◆ **Exercise requirements**:
Using the data below, copy each line that includes the word "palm".

Entries taken from a collection

╔══

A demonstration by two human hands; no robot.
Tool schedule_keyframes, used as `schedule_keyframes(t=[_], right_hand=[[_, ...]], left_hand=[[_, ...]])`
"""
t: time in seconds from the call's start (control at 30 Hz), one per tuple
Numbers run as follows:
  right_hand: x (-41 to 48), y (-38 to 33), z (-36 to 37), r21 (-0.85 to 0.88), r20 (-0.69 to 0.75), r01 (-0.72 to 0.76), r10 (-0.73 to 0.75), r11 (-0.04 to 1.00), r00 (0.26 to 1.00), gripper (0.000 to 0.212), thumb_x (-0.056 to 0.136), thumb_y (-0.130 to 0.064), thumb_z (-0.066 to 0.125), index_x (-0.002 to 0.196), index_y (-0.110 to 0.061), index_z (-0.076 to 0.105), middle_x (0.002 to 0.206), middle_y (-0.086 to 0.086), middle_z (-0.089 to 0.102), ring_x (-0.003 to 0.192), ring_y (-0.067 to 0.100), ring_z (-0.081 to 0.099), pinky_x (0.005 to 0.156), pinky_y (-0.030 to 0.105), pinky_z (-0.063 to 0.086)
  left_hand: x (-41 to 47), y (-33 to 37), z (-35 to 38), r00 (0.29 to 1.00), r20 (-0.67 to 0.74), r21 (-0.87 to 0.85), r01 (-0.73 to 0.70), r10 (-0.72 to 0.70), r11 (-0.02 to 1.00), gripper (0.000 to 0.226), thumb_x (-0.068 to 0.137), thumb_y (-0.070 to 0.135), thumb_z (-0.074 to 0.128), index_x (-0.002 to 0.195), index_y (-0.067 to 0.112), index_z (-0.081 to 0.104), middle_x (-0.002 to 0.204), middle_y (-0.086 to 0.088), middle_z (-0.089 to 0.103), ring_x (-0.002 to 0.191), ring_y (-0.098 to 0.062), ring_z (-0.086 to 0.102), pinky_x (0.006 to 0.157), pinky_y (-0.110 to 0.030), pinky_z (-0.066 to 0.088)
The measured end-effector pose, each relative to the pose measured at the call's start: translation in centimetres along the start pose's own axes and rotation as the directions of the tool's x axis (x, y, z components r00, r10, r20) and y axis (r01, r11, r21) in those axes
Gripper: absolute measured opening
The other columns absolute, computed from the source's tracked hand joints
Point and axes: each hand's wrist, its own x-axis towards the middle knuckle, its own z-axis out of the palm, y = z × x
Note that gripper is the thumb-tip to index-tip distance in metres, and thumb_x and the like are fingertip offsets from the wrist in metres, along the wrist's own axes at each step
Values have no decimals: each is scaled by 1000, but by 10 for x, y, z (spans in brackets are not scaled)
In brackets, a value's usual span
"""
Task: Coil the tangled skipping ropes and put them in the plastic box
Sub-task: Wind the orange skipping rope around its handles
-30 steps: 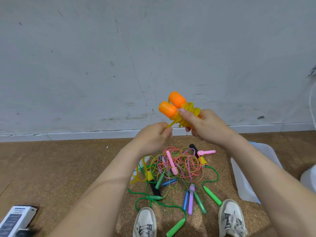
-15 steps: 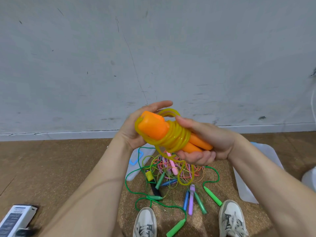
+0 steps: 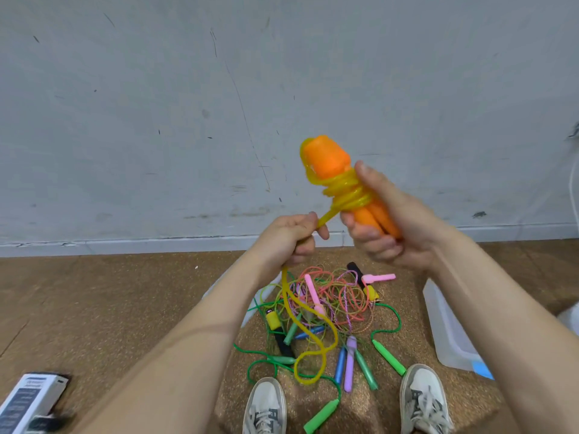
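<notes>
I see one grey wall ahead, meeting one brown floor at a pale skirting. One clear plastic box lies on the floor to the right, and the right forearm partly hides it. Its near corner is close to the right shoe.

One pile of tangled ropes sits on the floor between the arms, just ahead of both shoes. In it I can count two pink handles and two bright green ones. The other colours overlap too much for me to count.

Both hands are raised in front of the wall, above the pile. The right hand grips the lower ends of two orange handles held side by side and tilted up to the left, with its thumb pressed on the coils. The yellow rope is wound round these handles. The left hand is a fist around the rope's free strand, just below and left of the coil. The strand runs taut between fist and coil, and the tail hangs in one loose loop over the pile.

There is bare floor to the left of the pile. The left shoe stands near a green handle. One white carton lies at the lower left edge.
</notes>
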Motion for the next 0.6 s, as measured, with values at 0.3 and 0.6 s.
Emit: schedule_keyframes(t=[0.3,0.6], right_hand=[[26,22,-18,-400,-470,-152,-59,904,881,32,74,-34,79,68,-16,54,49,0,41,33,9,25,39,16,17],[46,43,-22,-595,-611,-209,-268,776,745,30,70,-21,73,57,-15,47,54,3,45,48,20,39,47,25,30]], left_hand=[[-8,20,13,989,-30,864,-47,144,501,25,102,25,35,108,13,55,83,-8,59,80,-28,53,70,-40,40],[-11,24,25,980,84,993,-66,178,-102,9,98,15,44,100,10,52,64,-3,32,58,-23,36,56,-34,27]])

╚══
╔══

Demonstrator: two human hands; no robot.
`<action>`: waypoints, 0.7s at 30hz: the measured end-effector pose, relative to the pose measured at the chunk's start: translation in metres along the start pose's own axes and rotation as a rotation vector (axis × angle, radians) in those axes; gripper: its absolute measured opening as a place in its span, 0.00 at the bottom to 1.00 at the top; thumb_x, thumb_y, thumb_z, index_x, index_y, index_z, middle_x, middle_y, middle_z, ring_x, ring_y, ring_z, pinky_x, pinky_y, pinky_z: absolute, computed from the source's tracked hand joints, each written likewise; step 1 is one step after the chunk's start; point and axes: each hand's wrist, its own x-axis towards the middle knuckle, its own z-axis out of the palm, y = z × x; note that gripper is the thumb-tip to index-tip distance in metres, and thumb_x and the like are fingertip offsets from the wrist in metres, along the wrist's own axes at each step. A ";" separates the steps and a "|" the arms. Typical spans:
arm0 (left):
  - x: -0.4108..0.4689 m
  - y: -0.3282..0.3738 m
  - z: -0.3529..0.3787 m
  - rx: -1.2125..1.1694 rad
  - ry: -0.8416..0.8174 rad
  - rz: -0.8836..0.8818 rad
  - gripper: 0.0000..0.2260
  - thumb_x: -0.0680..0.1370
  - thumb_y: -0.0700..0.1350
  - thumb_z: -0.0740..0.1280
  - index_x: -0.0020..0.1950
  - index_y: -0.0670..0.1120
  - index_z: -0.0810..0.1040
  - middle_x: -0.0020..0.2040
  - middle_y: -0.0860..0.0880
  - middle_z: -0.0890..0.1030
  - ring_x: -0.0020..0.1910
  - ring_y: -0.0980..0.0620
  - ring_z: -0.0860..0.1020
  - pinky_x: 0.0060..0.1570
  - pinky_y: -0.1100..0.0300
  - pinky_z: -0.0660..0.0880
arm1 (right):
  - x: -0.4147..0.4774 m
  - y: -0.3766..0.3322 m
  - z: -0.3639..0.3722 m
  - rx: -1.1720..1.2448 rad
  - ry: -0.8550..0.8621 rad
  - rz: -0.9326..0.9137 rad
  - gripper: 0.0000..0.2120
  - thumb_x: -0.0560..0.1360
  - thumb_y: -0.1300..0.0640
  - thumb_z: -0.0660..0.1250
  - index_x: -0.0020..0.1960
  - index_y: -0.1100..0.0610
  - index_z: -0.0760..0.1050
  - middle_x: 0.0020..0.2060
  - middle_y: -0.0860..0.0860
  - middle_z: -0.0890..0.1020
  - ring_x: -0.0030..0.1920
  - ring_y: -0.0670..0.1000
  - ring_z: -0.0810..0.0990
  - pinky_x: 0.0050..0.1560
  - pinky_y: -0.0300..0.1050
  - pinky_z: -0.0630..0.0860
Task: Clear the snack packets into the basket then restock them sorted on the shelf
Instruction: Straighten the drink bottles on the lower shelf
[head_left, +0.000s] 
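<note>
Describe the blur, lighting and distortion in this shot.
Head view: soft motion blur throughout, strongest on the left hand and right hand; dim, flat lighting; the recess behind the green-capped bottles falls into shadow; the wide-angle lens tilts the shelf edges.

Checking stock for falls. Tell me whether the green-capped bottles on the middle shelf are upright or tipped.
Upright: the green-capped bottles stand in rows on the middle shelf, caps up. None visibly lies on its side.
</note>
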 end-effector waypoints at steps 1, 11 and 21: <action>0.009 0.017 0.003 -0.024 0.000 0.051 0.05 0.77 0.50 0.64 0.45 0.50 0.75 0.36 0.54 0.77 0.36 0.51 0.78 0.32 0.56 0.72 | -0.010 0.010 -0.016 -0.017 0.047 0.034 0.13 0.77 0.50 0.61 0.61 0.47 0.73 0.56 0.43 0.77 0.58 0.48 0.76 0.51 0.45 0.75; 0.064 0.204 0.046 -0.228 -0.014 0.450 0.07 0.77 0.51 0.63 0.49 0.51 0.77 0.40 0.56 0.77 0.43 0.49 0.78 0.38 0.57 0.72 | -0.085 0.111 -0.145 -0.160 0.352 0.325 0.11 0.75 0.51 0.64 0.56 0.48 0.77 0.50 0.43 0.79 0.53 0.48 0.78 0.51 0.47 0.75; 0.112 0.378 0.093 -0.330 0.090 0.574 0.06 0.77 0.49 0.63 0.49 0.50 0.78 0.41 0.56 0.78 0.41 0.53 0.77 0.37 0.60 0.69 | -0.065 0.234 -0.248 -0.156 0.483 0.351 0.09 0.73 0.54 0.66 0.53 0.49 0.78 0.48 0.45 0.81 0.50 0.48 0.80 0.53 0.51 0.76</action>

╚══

◆ **Response to this exercise**:
Point and axes: each hand's wrist, its own x-axis towards the middle knuckle, its own z-axis out of the palm, y = z × x
`<action>`: waypoints, 0.7s at 30hz: the measured end-effector pose, relative to the pose measured at the chunk's start: translation in metres along the start pose's own axes and rotation as a rotation vector (axis × angle, radians) in those axes; gripper: its absolute measured opening as a place in its span, 0.00 at the bottom to 1.00 at the top; thumb_x, thumb_y, thumb_z, index_x, index_y, index_z, middle_x, middle_y, middle_z, ring_x, ring_y, ring_z, pinky_x, pinky_y, pinky_z: absolute, computed from the source's tracked hand joints, each written likewise; step 1 is one step after the chunk's start; point and axes: each hand's wrist, its own x-axis towards the middle knuckle, its own z-axis out of the palm, y = z × x; note that gripper is the thumb-tip to index-tip distance in metres, and thumb_x and the like are fingertip offsets from the wrist in metres, along the wrist's own axes at each step. A ";" separates the steps and a "|" the arms. Typical spans:

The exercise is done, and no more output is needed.